EXERCISE OBJECTIVE: Every line in the data below from the one containing "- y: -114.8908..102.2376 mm" down to the one containing "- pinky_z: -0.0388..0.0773", both included, must be retyped exactly; no other line is to appear.
PROVIDED RECORDS section start
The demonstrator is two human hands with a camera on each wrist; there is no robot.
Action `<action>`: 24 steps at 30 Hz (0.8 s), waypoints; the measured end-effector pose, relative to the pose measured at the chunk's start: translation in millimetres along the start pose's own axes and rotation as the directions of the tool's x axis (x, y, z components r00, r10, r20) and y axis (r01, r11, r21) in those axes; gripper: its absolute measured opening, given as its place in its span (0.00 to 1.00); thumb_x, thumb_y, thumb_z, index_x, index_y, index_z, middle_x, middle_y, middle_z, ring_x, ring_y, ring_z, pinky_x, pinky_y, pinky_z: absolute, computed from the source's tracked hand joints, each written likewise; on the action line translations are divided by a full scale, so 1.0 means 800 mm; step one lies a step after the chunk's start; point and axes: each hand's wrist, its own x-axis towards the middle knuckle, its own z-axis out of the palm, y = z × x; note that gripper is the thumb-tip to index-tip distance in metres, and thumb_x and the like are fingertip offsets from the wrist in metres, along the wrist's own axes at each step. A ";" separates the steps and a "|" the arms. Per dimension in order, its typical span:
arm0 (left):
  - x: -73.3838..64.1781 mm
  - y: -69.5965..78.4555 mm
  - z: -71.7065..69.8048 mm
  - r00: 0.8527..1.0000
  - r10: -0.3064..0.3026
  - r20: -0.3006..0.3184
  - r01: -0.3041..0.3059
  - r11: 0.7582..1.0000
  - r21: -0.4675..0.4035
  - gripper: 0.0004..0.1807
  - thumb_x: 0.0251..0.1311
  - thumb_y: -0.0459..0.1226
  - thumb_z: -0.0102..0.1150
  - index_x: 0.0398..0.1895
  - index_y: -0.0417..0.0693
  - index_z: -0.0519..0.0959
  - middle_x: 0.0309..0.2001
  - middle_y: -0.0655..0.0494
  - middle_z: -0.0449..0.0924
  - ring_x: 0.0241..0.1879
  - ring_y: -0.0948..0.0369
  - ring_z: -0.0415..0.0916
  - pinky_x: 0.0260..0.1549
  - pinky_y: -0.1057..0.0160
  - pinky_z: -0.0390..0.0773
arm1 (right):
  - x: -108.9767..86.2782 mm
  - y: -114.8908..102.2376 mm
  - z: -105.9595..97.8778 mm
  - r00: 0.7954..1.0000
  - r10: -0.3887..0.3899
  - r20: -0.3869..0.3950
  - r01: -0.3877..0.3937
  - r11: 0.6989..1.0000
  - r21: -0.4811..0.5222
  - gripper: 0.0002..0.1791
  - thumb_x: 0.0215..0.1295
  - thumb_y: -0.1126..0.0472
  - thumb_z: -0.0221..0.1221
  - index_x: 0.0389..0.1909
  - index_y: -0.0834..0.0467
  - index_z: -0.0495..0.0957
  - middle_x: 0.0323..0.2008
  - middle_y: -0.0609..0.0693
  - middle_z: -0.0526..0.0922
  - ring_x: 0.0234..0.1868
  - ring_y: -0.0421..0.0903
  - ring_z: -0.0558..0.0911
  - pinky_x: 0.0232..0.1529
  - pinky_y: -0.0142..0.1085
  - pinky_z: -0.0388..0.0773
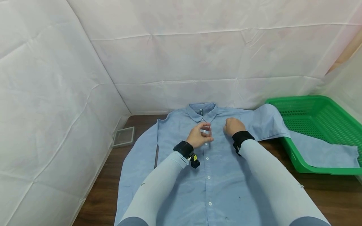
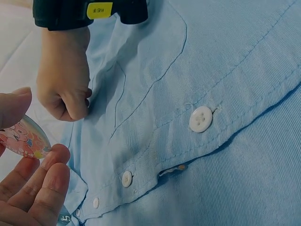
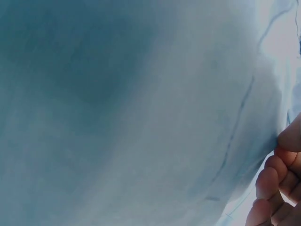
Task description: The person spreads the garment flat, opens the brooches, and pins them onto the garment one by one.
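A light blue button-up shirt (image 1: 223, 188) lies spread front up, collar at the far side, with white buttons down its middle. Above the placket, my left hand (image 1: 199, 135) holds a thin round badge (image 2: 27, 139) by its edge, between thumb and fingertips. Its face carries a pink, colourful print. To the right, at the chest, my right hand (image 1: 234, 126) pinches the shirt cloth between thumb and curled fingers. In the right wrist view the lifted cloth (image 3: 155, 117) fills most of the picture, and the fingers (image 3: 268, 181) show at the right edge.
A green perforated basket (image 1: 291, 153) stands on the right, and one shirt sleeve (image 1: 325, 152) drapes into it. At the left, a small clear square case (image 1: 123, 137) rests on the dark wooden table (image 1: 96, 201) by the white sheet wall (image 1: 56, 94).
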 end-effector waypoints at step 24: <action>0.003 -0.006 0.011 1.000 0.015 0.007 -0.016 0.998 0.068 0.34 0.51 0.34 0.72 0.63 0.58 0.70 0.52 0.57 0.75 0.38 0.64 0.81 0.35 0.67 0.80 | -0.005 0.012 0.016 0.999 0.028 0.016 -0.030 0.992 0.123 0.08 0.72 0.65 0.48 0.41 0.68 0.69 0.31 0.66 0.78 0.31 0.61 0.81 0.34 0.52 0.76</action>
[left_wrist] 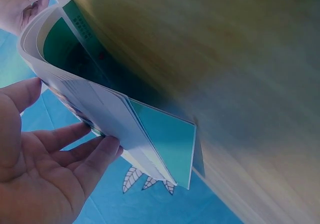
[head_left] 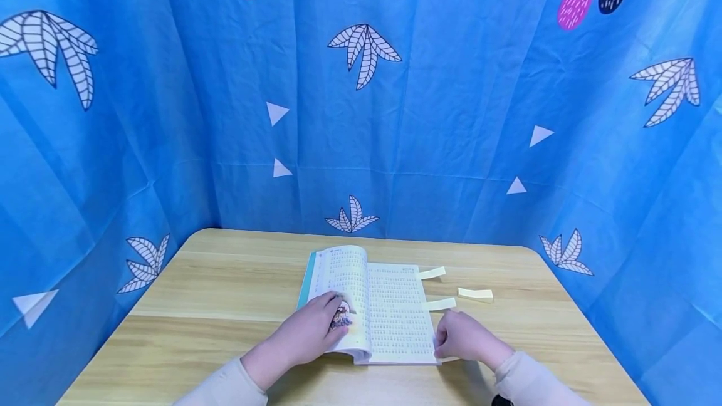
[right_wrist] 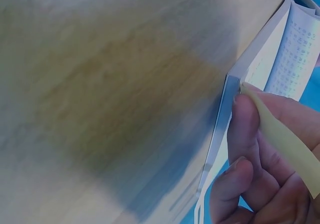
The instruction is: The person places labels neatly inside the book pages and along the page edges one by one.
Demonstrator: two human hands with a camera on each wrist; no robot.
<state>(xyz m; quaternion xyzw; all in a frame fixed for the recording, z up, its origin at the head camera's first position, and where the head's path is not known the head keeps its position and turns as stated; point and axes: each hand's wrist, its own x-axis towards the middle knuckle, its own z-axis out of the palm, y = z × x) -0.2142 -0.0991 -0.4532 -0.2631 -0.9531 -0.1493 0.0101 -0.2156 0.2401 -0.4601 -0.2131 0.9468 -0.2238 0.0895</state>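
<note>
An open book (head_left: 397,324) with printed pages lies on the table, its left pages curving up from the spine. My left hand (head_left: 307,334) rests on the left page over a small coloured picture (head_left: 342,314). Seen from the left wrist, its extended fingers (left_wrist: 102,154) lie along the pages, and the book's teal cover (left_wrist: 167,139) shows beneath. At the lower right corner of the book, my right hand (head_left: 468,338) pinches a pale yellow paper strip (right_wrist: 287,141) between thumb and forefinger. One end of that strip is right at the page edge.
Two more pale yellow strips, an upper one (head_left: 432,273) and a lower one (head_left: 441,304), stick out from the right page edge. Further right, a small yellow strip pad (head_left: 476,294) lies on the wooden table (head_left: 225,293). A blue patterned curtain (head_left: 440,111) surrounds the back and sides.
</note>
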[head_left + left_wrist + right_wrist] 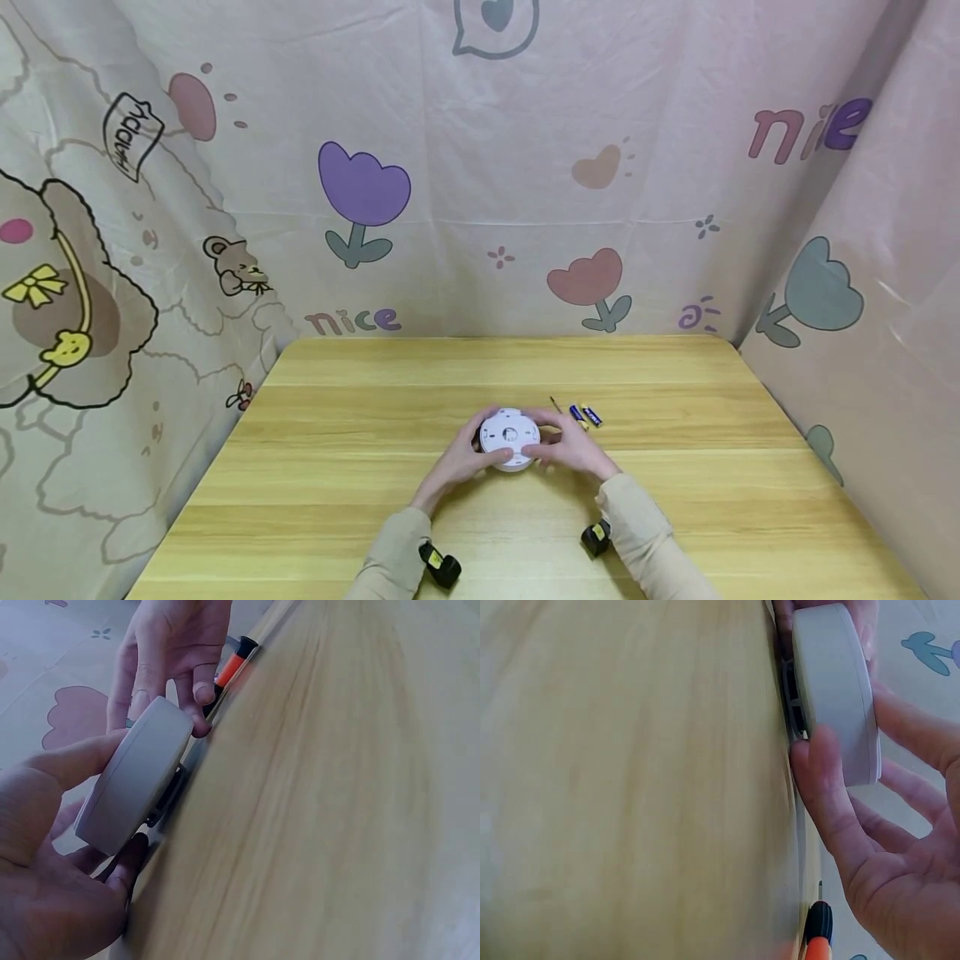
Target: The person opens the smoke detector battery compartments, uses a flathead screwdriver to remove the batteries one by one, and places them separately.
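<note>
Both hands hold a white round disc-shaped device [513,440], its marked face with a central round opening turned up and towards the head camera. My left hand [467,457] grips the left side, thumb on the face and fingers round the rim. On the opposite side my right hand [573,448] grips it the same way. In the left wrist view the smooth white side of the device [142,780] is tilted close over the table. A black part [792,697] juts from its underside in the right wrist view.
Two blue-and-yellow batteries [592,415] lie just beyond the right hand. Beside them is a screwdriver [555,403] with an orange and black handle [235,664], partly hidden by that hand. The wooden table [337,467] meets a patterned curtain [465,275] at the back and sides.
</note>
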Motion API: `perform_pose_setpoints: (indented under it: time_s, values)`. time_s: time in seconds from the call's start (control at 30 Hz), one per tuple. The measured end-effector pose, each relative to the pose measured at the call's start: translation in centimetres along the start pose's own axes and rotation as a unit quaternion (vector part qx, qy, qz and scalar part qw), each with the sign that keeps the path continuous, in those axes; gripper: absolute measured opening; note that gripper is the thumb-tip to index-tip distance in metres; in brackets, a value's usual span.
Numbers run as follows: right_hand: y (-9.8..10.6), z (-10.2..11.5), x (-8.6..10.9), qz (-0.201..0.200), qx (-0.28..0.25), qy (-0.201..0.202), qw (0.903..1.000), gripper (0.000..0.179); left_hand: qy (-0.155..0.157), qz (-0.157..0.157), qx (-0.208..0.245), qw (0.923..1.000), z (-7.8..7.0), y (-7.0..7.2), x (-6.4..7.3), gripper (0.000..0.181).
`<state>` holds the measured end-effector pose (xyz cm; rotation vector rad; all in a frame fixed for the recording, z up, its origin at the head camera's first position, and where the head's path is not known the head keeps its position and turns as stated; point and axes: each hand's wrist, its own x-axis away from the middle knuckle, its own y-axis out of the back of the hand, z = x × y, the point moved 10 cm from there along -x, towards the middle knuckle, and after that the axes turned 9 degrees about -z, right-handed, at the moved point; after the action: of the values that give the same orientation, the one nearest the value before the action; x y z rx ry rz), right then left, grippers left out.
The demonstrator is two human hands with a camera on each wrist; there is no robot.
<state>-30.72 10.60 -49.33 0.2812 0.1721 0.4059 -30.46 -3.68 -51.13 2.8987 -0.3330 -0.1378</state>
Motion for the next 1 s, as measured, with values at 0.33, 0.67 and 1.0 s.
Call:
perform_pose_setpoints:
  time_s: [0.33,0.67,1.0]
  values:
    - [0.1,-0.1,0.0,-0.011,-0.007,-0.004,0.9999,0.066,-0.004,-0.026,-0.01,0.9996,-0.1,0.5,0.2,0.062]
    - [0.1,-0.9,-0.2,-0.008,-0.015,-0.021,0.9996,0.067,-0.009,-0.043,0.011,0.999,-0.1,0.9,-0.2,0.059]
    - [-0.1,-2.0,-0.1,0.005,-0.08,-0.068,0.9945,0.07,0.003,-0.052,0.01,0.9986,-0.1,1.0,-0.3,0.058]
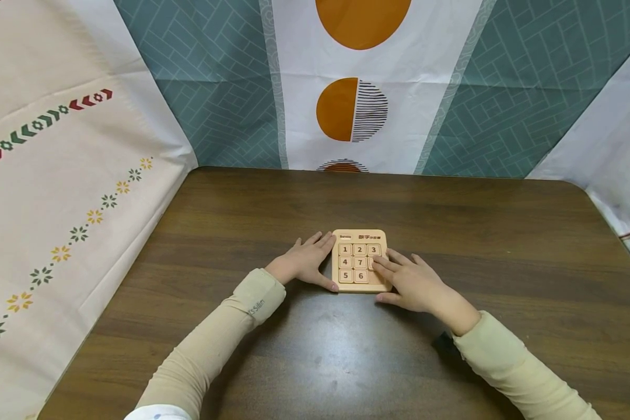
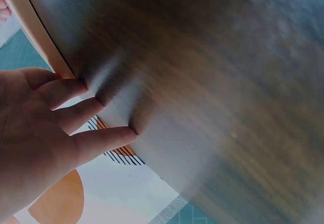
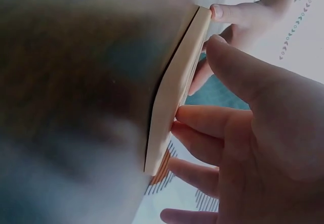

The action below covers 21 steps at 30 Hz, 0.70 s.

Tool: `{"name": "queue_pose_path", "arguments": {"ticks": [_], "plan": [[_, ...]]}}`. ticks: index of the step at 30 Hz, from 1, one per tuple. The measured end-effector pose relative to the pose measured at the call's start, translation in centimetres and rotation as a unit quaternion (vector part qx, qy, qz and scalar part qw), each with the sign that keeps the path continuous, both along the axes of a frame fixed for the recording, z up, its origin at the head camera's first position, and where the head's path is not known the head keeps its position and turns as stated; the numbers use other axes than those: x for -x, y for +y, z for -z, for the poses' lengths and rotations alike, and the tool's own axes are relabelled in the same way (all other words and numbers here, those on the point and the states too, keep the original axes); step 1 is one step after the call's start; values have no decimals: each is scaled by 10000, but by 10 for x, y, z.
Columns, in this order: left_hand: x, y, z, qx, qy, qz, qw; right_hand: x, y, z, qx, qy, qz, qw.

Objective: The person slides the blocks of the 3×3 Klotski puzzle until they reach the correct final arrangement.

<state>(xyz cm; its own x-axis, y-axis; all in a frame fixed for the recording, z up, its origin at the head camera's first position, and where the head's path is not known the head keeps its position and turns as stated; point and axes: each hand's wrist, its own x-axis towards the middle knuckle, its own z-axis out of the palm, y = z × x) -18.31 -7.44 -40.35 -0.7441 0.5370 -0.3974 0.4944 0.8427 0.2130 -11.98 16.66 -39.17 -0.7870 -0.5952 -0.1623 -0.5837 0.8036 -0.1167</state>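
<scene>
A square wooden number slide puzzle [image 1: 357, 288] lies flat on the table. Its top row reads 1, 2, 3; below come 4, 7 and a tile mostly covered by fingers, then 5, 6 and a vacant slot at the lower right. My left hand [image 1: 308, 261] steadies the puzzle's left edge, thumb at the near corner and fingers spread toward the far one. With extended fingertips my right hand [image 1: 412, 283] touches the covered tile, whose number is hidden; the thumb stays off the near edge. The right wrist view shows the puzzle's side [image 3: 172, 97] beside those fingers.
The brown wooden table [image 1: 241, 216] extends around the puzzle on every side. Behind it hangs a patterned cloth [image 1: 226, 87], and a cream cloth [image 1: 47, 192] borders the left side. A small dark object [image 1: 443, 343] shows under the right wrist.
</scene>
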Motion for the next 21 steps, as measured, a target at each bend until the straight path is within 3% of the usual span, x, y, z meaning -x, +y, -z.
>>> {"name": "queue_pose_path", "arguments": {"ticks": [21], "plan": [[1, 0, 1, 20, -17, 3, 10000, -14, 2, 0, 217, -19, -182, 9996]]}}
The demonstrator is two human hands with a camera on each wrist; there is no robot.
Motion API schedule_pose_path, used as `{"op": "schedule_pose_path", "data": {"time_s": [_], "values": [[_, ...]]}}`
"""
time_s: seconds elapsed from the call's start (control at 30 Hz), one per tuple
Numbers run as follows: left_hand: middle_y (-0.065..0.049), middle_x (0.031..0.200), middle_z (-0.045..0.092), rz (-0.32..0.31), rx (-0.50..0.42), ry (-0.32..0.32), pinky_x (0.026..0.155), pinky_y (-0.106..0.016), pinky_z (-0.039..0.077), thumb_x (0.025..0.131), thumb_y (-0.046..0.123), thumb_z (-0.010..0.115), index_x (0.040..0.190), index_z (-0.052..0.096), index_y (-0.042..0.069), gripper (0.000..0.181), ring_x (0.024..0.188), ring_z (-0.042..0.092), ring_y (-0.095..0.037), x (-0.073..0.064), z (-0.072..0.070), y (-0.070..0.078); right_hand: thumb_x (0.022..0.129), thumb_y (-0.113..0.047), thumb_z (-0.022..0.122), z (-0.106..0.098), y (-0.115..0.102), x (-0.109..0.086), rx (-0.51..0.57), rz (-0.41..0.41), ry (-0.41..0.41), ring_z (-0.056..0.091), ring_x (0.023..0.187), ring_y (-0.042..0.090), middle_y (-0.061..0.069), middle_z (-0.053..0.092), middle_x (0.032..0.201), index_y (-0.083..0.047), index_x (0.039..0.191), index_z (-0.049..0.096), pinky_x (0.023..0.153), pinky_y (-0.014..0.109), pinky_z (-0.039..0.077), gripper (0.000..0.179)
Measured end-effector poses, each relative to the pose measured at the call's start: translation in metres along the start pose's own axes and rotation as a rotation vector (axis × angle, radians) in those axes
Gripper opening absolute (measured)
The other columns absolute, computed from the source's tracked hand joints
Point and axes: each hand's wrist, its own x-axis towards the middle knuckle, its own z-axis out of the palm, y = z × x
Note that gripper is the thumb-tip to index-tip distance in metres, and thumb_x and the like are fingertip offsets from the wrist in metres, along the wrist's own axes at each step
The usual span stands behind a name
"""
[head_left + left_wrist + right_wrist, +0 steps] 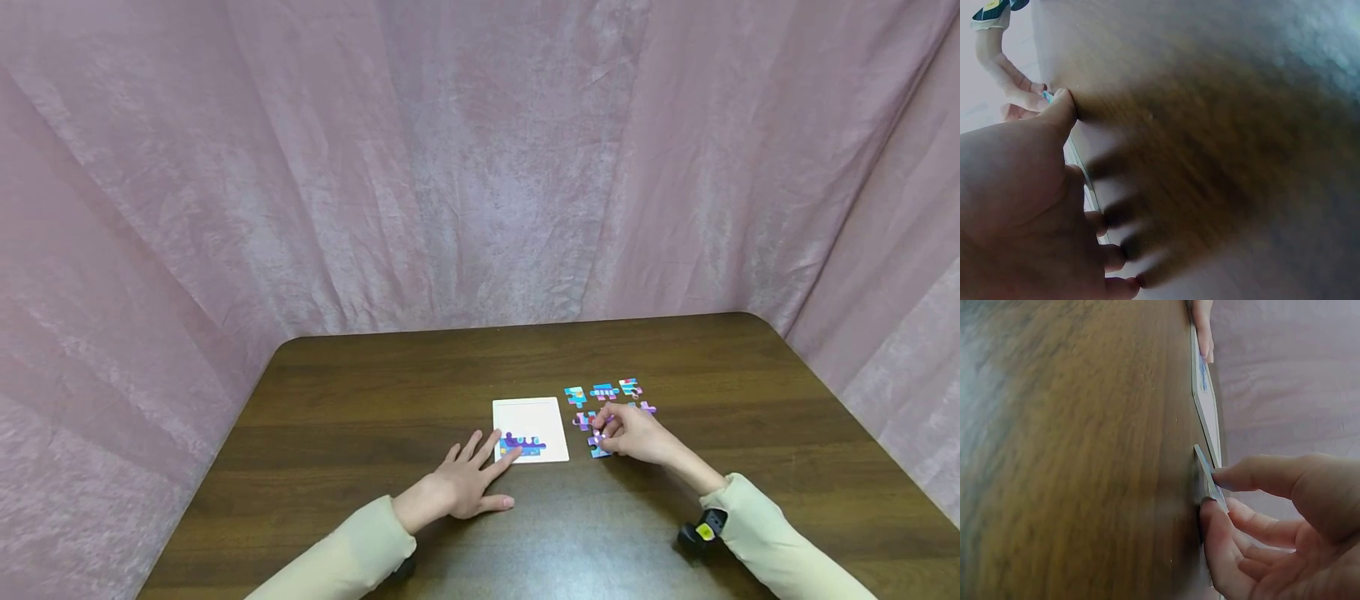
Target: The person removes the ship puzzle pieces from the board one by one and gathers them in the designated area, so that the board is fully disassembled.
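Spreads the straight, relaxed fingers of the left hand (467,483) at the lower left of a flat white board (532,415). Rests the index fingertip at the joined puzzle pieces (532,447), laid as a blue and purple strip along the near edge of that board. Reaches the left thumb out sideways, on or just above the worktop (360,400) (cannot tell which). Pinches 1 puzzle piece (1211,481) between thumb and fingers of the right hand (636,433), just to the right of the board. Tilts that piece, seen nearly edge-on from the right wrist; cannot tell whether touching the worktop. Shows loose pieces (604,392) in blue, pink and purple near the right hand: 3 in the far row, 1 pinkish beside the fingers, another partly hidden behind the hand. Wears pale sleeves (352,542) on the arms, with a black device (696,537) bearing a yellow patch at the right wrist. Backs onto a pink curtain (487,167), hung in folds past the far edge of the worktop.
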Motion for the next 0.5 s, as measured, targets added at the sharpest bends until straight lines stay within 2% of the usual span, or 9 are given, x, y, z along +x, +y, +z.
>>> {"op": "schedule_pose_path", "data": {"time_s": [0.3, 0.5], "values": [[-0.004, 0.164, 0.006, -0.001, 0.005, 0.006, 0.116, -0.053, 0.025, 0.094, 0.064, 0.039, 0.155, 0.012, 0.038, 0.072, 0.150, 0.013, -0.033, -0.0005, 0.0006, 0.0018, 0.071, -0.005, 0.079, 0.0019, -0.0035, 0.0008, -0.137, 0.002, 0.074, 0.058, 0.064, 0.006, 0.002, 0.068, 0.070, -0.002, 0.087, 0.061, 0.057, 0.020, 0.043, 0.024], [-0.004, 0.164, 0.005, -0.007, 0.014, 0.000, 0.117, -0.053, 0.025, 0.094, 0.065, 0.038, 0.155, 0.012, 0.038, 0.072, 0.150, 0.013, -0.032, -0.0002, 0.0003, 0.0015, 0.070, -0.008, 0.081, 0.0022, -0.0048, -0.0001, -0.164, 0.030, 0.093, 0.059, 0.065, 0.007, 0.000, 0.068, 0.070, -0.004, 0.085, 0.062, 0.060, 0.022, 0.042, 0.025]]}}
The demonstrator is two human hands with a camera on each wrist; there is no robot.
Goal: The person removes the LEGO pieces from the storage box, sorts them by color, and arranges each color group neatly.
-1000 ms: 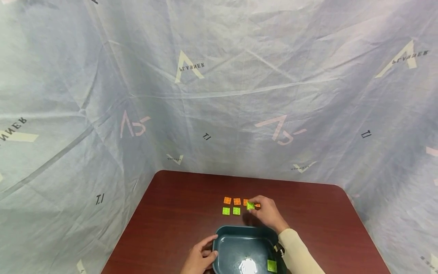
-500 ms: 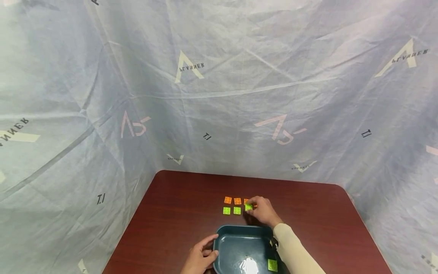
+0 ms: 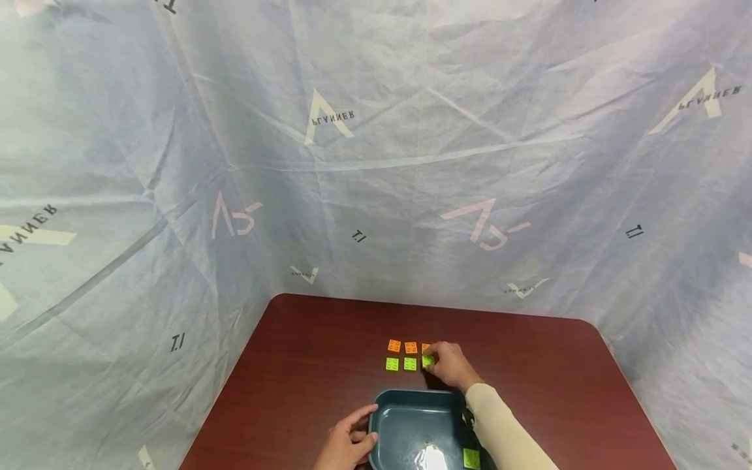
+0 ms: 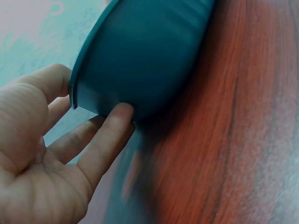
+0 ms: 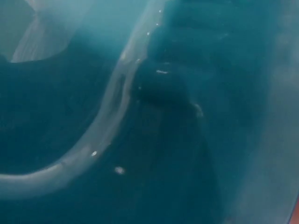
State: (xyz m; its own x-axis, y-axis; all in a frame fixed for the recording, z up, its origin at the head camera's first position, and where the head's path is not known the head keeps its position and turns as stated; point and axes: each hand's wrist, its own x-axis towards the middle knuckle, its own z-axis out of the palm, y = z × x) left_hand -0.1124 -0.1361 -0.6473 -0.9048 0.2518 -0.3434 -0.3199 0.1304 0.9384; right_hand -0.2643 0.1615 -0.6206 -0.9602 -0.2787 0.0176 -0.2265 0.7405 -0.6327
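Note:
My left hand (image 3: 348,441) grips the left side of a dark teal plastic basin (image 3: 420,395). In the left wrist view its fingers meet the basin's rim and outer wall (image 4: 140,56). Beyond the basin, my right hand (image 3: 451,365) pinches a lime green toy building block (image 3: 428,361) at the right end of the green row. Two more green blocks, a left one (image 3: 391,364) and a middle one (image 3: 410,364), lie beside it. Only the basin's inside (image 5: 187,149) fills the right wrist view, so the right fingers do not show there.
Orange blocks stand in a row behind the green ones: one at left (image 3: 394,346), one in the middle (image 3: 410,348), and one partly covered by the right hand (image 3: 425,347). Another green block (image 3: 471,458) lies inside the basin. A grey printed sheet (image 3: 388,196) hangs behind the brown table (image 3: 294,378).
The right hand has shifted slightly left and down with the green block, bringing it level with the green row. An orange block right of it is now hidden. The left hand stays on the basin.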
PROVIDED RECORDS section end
ANSWER TO THIS TASK:
  - y: -114.8908..102.2376 mm
  - z: -105.9595..97.8778 mm
  - r00: 0.7954..1.0000
  - r10: -0.3887..0.3899
  - r20: -0.3869..0.3950
  - r01: -0.3877..0.3937
  - r11: 0.6989..1.0000
  - r21: -0.4811..0.5222
  - gripper: 0.0002..0.1791
  - thumb_x: 0.0215..0.1295
  - thumb_y: -0.1126..0.0472
  - thumb_z: -0.0221..0.1221
  - index_x: 0.0389..0.1909
  - index_y: -0.0834..0.0467
  - index_z: -0.0495..0.0957
  - middle_x: 0.0323..0.2008
  - middle_y: -0.0609..0.0693
  - middle_z: -0.0526..0.0922
  - ring_x: 0.0234..0.1868
  - ring_y: -0.0421..0.0903
  - ring_z: -0.0558..0.0911
  - pinky_x: 0.0232..0.1529
  - pinky_y: -0.0142..0.1085
  - pinky_z: -0.0388..0.0773

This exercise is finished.